Q38            Mary Kelly Foy: I have heard there a bit about how ethnic minority and migrant workers have been affected by their employer in terms of discrimination. How have those groups been affected by Covid in terms of their health, susceptibility to the pandemic, self-isolating and those issues?

Natalie Donnelly: There was a really big problem at the start of Covid because, anecdotally, we very quickly realised that our black and migrant worker members were affected disproportionately by being off sick, and quite seriously sick.

There were two big issues. One was the disproportionate impact on the BAME population, and some of our trusts took measures, asked for new assessments, and offered people extra PPE, redeployment and so on. The response was not across the board. In some employers, it was dealt with very well, and in others nothing was added.

The second big issue for us was that migrant workers were disproportionately impacted financially as well. A lot of our members worked in care homes, and very often one adult in a couple would be in a hospital while the other would be in a care home, or they would be in different care homes. When one was sick and the other one had to isolate, or if there was a close contact, or anything, they both had to isolate, so they kept being off. During that time, they were only accessing statutory sick pay.

Financially, the first few months were an absolute disaster for migrant worker members, both in terms of risk and sickness, and in terms of the financial impact of the pandemic. Eventually, the Government stepped in, and we had a top-up for statutory sick pay for Covid-related absence, but that was put through the employer. That was still an issue, because it was then up to the employee to request it and push if the employer did not pass it on straight away, so a lot of work was done around that as well. It was not ideal, but that was more the beginning of Covid. It is not so much an issue now.

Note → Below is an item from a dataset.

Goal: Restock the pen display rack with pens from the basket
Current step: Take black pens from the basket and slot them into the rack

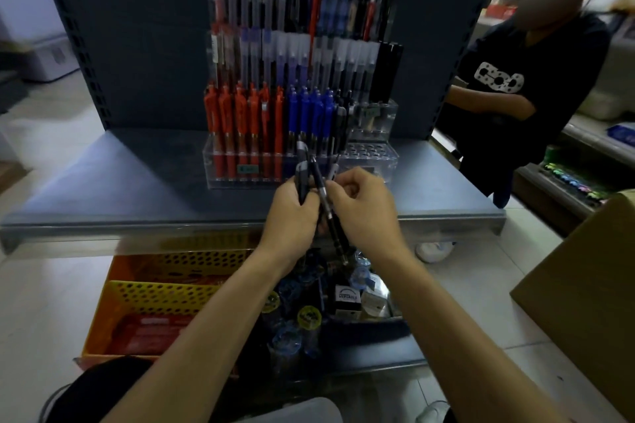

John Patrick Clayton: As Natalie has said, touching on our colleagues’ comments earlier, something like the sick pay scheme that was for all care workers did have particular impacts on minority ethnic workers. They perhaps were not factored into the scheme’s development, and we have had to make those representations to the Department and the employers for the reasons Natalie has said. Often, for minority ethnic workers, you might have partners or entire families working in a care home. They are very disadvantaged as a result of that.

It would be fair to say that, in our experience, take-up of that sick pay scheme has been patchy. That has been a measure of concern for us throughout the pandemic, not only because there is a financial hardship aspect, but also because the purpose of the sick pay scheme is to try to stop the spread of the infection. It is to make sure that workers self-isolate when they should. We are constantly engaging with employers, the health trusts and the Department to monitor the uptake and try to make sure that employers reclaim the cost of paying that enhanced sick pay and are required to do so.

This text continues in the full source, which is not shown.